—En vérité, monsieur, vous m’obligez à relever une grande erreur dans ce que vous dites.—Vous prétendez ne connaître que ce qui est très-connu!—il y a pourtant, monsieur, quelque chose de bien connu que vous ne connaissez pas.
—Quelle chose?
—L’orthographe, monsieur,—et voici votre lettre.
Il y a différentes espèces de restaurateurs et de marchands de soupe, depuis le hasard de la fourchette, où, pour un sou, on plonge un trident dans une marmite de laquelle on retire, selon sa chance, un morceau de viande, un oignon, ou rien, jusqu’au Café anglais; c’est une longue échelle qui a tous ses échelons.
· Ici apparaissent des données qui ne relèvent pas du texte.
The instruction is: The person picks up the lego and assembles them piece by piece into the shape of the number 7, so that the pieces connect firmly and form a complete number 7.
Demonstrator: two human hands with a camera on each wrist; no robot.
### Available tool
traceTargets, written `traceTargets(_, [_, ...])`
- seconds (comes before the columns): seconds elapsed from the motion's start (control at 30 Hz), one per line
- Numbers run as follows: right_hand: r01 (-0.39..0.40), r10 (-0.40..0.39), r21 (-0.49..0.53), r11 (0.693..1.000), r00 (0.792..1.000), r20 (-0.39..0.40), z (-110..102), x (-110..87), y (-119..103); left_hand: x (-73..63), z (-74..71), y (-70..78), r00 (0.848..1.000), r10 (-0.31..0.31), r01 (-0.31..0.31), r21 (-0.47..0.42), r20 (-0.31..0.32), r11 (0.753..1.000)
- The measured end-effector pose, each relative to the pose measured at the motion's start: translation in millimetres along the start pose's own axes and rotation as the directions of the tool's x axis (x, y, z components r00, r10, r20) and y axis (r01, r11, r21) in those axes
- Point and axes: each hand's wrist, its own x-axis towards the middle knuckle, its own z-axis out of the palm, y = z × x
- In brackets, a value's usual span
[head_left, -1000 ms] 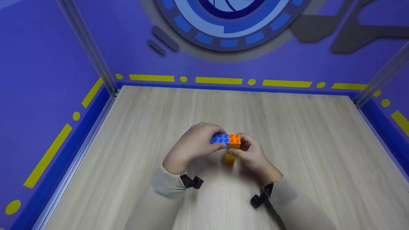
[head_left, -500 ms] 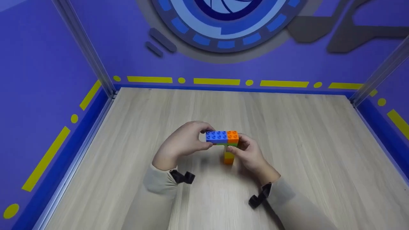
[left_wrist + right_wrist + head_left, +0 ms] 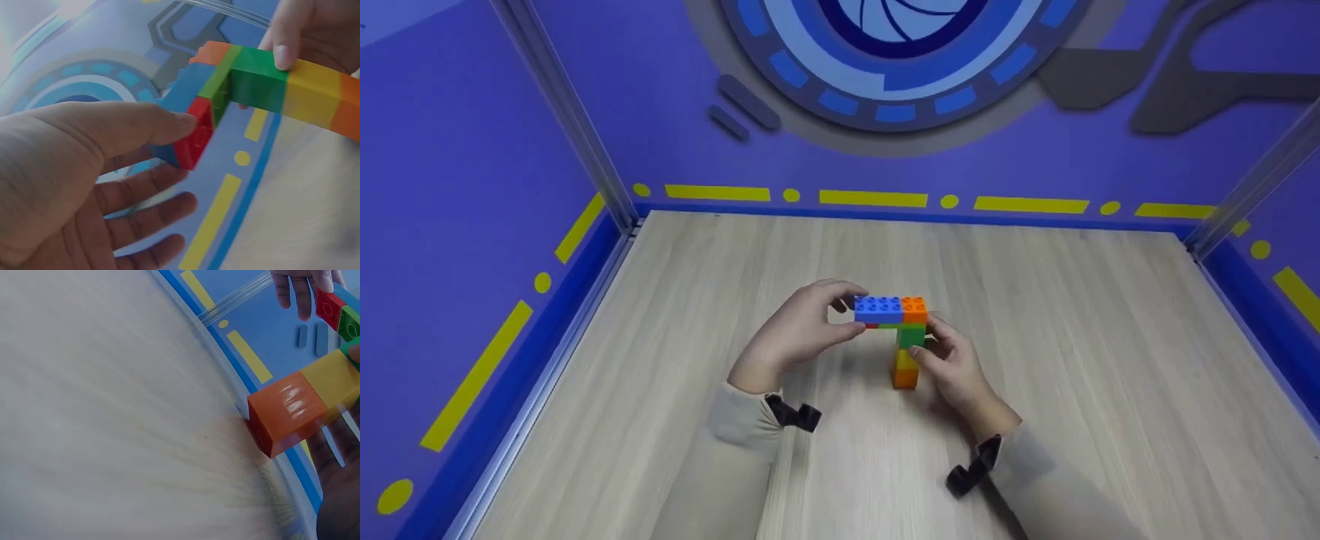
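An assembly of toy building bricks is between both hands. Its upright column has an orange brick (image 3: 905,378) at the bottom, a yellow brick (image 3: 313,93) above it and a green brick (image 3: 912,337) on top. From the column's head an arm reaches left: a light green piece (image 3: 219,84) and a red piece (image 3: 194,134) lie underneath, with a studded blue brick (image 3: 877,310) and a small orange brick (image 3: 915,310) above. My left hand (image 3: 799,330) pinches the arm's left end, thumb on the red piece. My right hand (image 3: 956,367) grips the column around the green and yellow bricks.
The assembly is over a light wood-grain table (image 3: 720,255). Blue-purple panels (image 3: 607,97) with yellow markings enclose its back and sides, joined by metal corner posts (image 3: 562,105). Black straps with clips (image 3: 795,414) sit at both wrists.
My left hand has slid left from the middle of the blue brick to its end. The assembly has tipped so that more of the column's front shows. My right hand keeps its grip.
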Motion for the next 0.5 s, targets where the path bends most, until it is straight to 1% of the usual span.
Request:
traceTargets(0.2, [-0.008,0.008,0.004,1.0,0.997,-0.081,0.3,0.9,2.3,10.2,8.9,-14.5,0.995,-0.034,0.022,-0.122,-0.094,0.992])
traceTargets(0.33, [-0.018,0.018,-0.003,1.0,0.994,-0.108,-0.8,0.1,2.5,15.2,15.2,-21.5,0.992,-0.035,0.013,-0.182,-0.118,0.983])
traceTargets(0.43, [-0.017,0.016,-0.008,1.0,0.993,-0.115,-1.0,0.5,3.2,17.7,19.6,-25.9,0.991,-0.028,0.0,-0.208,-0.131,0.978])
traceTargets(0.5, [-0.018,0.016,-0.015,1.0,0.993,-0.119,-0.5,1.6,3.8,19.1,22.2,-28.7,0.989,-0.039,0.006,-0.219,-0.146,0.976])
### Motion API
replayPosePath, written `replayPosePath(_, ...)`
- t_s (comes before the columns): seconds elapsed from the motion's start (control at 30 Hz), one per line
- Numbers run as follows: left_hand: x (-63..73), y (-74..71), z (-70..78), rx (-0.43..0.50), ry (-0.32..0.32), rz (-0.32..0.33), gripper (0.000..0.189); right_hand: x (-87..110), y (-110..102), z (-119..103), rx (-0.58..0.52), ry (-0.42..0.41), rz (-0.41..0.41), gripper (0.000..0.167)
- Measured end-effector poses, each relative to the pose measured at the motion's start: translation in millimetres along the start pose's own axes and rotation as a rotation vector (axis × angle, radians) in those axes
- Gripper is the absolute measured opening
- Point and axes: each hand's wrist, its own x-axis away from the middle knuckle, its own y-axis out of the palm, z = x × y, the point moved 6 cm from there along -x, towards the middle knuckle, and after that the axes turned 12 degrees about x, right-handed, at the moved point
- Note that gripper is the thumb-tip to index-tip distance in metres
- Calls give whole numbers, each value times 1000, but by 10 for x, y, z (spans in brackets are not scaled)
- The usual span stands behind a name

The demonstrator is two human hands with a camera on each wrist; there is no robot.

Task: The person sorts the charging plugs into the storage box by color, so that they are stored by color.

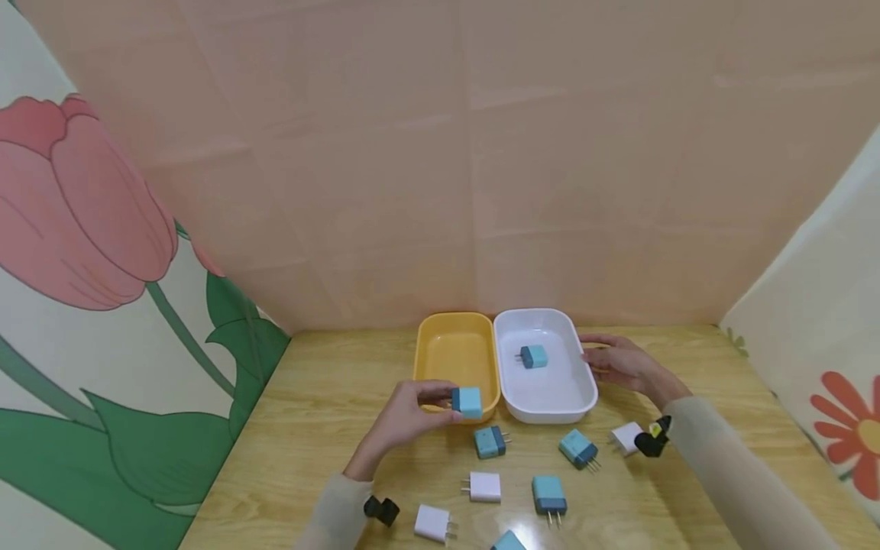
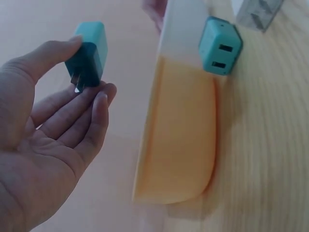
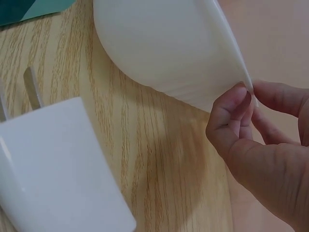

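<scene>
My left hand (image 1: 406, 418) pinches a blue two-tone plug charger (image 1: 467, 402) between thumb and fingers, above the front edge of the yellow tray (image 1: 421, 353). In the left wrist view that charger (image 2: 91, 53) shows its metal prongs pointing down, off the table. My right hand (image 1: 627, 365) is at the right side of the white tray (image 1: 546, 401); the right wrist view has its thumb and fingers pinching the tray's rim (image 3: 236, 53). One blue charger (image 1: 534, 356) lies inside the white tray. No charger shows inside the yellow tray.
In front of the trays lie several loose chargers: blue ones (image 1: 490, 442), (image 1: 578, 448), (image 1: 549, 495), and white ones (image 1: 484, 487), (image 1: 433, 523), (image 1: 626, 438). Another blue charger (image 1: 509, 541) is cut off by the bottom edge. A plain backdrop (image 1: 385, 191) rises behind the wooden table (image 1: 330, 382).
</scene>
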Motion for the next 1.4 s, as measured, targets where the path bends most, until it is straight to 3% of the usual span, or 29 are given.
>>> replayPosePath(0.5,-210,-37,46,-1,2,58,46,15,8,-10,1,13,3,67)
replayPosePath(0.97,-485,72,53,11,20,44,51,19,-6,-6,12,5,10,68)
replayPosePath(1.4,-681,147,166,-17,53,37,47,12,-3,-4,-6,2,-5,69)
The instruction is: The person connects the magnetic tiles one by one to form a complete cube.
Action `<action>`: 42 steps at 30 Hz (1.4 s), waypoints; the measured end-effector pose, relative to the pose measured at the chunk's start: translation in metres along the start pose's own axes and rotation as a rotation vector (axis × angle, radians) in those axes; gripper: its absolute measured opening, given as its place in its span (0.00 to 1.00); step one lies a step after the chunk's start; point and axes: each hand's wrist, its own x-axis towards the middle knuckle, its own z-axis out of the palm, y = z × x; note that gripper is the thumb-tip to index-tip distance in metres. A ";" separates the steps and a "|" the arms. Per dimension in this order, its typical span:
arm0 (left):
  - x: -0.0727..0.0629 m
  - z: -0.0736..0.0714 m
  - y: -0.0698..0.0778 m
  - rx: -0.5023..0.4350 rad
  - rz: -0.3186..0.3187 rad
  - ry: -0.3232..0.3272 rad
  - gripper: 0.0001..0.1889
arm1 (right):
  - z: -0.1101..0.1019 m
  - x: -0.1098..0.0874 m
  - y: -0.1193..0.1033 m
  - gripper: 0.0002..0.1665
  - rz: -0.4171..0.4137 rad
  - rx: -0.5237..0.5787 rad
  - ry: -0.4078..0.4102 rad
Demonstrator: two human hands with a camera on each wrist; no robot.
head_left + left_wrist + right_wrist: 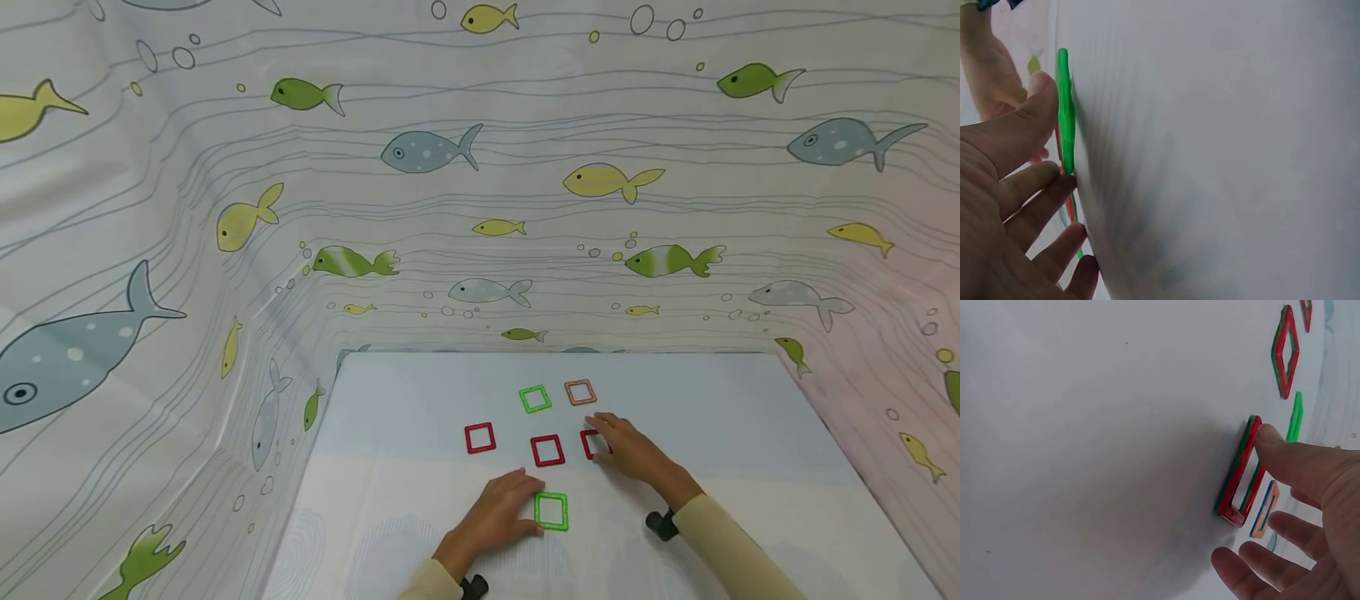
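Observation:
My left hand (pixel 497 514) lies at the left side of a green square frame (pixel 566 510), its thumb and index finger at two corners, pinching it. The left wrist view shows this green frame (pixel 1066 119) edge-on beside the thumb (pixel 1040 103). Farther right, my right hand (pixel 628 450) reaches over a red square frame (pixel 587 444), partly hidden by it. In the right wrist view the thumb touches the end of that red frame (pixel 1235 469), which has a green lower edge. The other fingers (pixel 1254 565) are spread beyond it, uncurled.
Between the hands lies another red frame (pixel 547 464), with one more red frame (pixel 480 451) to its left. A green frame (pixel 536 410) and an orange frame (pixel 581 403) are farther back on the white table (pixel 405 400). Fish-patterned sheeting (pixel 420 217) surrounds the table.

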 end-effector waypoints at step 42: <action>0.002 0.008 0.003 0.072 0.049 0.076 0.30 | -0.003 0.001 -0.003 0.30 -0.062 -0.160 -0.004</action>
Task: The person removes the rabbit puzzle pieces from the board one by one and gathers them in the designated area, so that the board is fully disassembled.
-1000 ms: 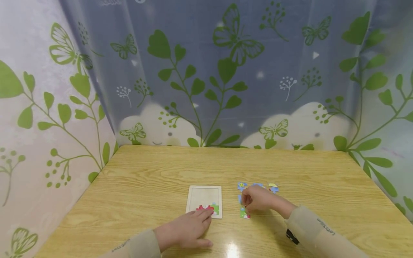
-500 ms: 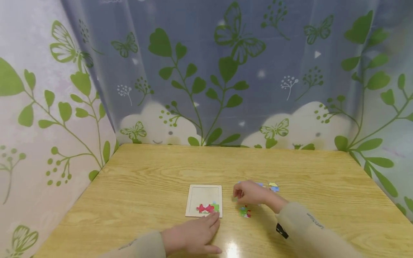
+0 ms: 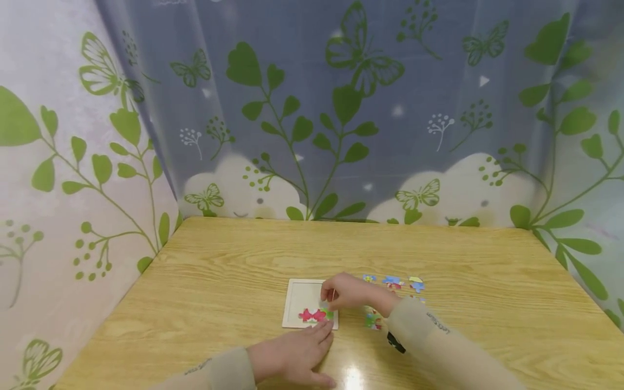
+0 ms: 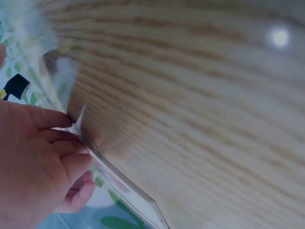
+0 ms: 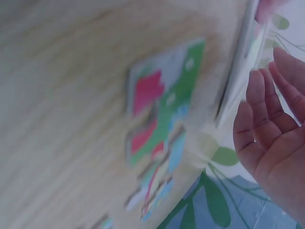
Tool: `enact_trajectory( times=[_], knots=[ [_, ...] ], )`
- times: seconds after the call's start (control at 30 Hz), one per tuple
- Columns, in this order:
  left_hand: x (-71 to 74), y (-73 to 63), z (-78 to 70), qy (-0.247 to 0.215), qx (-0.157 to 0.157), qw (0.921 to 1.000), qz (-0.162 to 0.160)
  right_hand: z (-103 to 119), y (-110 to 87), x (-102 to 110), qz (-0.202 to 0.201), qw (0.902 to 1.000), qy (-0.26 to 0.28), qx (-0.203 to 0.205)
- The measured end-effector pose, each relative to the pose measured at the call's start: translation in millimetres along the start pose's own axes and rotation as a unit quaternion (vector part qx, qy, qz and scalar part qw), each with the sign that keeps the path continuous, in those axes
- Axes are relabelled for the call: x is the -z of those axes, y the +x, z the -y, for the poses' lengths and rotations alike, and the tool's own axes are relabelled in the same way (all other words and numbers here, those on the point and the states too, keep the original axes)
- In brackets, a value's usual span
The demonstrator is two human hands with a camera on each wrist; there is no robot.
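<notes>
A shallow, light wooden puzzle tray point(image 3: 286, 304) lies mid-table with red puzzle pieces point(image 3: 312, 315) joined along its lower part, and a green one beside them at the right. My left hand point(image 3: 299, 349) lies palm down with extended fingers resting on the tray's near rim; the left wrist view shows its fingertips along the tray's edge point(image 4: 143, 202). Above the tray's right side, my right hand point(image 3: 346, 291) has curled fingers and pinches a small puzzle piece, almost wholly hidden by the fingers. The right wrist view shows that hand point(image 5: 274, 124) beside the tray's edge point(image 5: 233, 71).
Loose puzzle pieces lie right of the tray: a blue one point(image 3: 392, 280), a yellow-and-blue one point(image 3: 416, 283) and a green-and-red one point(image 3: 373, 320), partly under the right forearm. A patterned curtain point(image 3: 312, 108) hangs at the back edge of the wooden table point(image 3: 234, 260).
My right hand has moved left from the loose pieces to over the tray. My left hand has drawn back slightly from the red pieces to the near rim, uncovering them.
</notes>
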State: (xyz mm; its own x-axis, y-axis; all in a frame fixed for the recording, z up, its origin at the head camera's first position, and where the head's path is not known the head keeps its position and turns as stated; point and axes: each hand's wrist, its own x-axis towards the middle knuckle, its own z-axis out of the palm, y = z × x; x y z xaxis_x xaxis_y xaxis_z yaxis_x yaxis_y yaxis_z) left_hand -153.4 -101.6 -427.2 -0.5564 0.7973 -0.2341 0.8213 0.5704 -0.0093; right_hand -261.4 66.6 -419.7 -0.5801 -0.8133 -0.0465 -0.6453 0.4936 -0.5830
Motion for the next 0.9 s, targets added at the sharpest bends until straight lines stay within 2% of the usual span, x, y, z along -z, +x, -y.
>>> enact_trajectory(
  times=[0.2,0.43,0.6,0.9],
  knots=[
    [1.1,-1.6,2.6,0.035,-0.019,0.9991,0.012,6.3,13.4,-7.3,0.033,0.9993,-0.017,0.005],
    [0.8,-4.2,6.1,0.023,-0.022,0.9994,0.014,11.1,25.3,-8.2,0.063,0.9970,-0.045,0.008],
    [0.9,-5.4,7.2,0.013,-0.026,0.9995,0.011,13.0,29.8,-11.4,0.080,0.9957,-0.045,0.006],
    [0.0,-5.0,9.7,0.028,-0.038,0.9989,0.001,15.8,33.1,-14.5,0.090,0.9951,-0.042,0.000]
  ],
)
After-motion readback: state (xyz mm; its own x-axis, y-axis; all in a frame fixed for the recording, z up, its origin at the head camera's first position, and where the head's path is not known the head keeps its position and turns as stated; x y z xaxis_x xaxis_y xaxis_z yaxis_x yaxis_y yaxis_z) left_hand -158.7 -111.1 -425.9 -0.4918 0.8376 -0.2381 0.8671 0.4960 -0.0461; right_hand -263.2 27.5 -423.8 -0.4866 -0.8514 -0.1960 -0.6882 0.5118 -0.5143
Il faut signaler entre ces divers restaurants le maître de pension, le chef d’institution; si vous aimez mieux, celui auquel vous confiez votre fils pour lui faire donner la ridicule éducation que je vous ai déjà plus d’une fois signalée.
M. Villemain disait à un homme d’esprit, qui s’était ruiné dans une exploitation de ce genre:
—Mon cher, votre malheur m’afflige sans m’étonner; vous avez cru qu’un maître de pension est un instituteur qui accessoirement nourrit ses élèves; vous ne seriez pas ruiné si vous aviez compris, au contraire: un maître de pension est un restaurateur qui, entre les repas, fait copier à ses élèves la Cigale et la Fourmi, de la Fontaine, et le récit de Théramène, de Racine.
C’est sur la soupe, sur le beurre qu’on peut y épargner,—sur le prix de la viande et des légumes,—sur le choix d’un vin qui supporte beaucoup d’eau, que devait se baser votre spéculation, que devaient se porter vos soins et vos études; vous avez fait un accessoire de ce qui est le principal,—et vous êtes ruiné.